> _Assigned task_
The word "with" appears in some lines of the listing below; report how many such lines there are, and nothing else.
Supplied material Block Start
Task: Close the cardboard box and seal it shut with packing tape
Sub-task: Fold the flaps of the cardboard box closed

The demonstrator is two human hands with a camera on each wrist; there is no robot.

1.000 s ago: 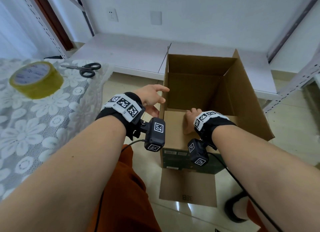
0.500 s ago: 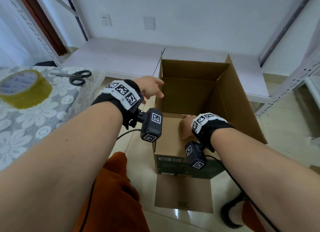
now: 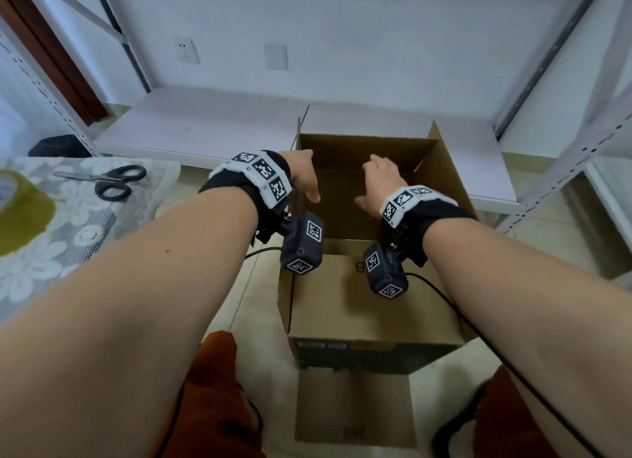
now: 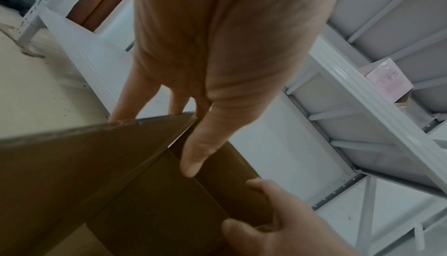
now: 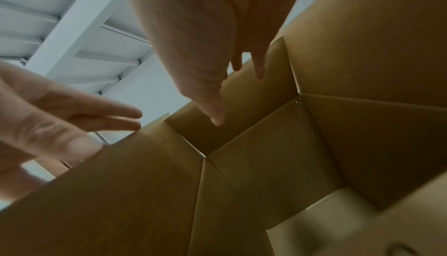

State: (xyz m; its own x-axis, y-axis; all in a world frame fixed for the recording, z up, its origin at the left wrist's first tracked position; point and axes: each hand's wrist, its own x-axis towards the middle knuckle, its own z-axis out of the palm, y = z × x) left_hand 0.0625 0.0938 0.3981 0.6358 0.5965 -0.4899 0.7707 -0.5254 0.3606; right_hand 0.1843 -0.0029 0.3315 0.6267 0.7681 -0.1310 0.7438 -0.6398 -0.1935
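The cardboard box [image 3: 372, 307] stands open on the floor just beyond the person's knees. Both forearms reach over its near folded flap. Left hand [image 3: 302, 178], fingers straight, straddles the box's upright left flap; right hand [image 3: 379, 180] hovers above the opening, fingers relaxed, holding nothing.

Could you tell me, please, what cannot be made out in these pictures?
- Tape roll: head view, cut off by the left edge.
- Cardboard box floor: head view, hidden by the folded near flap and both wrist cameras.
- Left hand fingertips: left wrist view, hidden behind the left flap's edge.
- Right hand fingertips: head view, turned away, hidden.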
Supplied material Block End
> _Response below_
2